Looking at another comment here, I guess I am not the only one who hold fictional characters as mentors of sorts. There is a book by Enid Blyton called ‘The Naughtiest Girl in School’ which tells the story of a girl who tried very hard to get expelled when her parents sent her to boarding school. I had known the psychologist for about a year by the time I read this book and I instantly noticed one thing about her that I could connect to and that was how she was self absorbed as opposed to selfish. It wasn’t that she was essentially bad but she was just so absorbed in her own world that she wasn’t aware of how much she was hurting people. And all it took for her to be her true self was people who listened to her and teach her to reflect upon what she truly wanted for herself and for the people she loved and who she wished to be. This book affected me so much as a child that I would reflect upon it when I had to make a tough decision and it’s no wonder as I believe the main character was an ENFP like me.
Also, thanks for all the podcasts! I’m a little late but I hope to catch up.
I agree, as Intuitives we tend to find mentors in books, TV shows, movies, etc., as there are more Intuitive archetypes in fiction or in the lives of notable people who drastically changed our world than in real life, and when you’re growing up in a small town in the middle of nowhere the chance of finding other Intuitives are even scarcer!!! So, as a teenager I had an instant connection to some of Ayn Rand’s heroes and characters in her novels, I couldn’t quite explain why at the time, I just KNEW her characters. 10 years later I know why, her characters and heroes are archetypes of my MBTI type, and Ayn Rand herself was actually a Perspectives user (an extreme one I might ha!!). As a Perspectives user myself, I could also relate to some notable people like Frank Lloyd Wright, Stanley Kubrick, Napoleon, Mae West, James Hetfield (lead singer of Metallica) and Steve Jobs, who I believe are all Perspective users. So when I couldn’t find mentors growing up, I could turn to some of these people, or characters in books, to find mentors, even though I couldn’t articulate it at the time, they just resonated with my core! Anyway, great podcast!
Hi Antonia! My thoughts exactly.. “Please Understand Me” was also my introduction to personality types study and MBTI. Keirsey’s book was very enlightening but quite limited for me after I could really understand it, being of the Perspective persuasion, I needed more ‘depth of information’, which led me to study Myers-Briggs and find more there. Thanks for sharing your take on it, and keep up the great work :)
Thanks, Julian! Glad you’re enjoying the series.

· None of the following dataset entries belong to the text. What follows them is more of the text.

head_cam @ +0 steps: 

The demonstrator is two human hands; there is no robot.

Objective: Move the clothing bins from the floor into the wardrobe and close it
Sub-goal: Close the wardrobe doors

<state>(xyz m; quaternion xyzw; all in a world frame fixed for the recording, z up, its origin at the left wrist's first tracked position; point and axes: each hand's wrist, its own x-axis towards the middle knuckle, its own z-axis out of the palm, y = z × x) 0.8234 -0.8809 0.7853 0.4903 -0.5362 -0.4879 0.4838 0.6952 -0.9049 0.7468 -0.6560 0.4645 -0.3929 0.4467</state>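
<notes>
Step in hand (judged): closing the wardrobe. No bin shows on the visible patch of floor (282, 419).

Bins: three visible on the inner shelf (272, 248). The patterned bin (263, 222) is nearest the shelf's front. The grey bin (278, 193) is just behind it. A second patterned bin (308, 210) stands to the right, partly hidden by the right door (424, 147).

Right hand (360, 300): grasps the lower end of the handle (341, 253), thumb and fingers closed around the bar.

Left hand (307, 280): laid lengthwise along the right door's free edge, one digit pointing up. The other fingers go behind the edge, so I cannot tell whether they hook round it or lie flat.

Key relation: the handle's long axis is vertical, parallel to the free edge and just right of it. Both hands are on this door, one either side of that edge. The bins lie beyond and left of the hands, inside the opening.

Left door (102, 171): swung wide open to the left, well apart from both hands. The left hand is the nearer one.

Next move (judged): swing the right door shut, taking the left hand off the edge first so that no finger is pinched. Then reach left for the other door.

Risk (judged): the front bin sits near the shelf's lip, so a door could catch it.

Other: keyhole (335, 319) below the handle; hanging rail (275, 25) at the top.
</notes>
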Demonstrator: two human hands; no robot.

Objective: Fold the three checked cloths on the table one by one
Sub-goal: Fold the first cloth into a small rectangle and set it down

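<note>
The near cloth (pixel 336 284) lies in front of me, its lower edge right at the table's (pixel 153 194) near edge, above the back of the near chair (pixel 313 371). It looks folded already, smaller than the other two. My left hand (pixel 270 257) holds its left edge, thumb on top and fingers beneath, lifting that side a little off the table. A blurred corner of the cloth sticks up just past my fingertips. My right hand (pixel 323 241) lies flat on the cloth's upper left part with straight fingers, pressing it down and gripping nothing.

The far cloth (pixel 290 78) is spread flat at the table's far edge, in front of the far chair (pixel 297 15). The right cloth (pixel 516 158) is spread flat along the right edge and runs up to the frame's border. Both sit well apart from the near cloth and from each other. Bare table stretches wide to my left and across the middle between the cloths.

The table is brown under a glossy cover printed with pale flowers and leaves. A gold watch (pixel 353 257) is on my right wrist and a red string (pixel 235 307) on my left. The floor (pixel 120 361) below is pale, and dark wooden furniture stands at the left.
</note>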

Regarding your question: The best thing Keirsey did was make MBTI accessible. I think most people who are familiar with Myers-Briggs got their start reading “Please Understand Me.” (It was actually my introduction to Myers-Briggs as a young teenager.) He also pioneered the concept of the four temperaments (SJ, SP, NF and NT), which has benefits as a model. His rejection of cognitive functions made the books he wrote more accessible, but also made the system less usable as a tool for development. It’s nice to be able to read a description of your type and think, “Whew, I’m not an alien.” But where do you go from there? Keirsey didn’t really have a Step 2.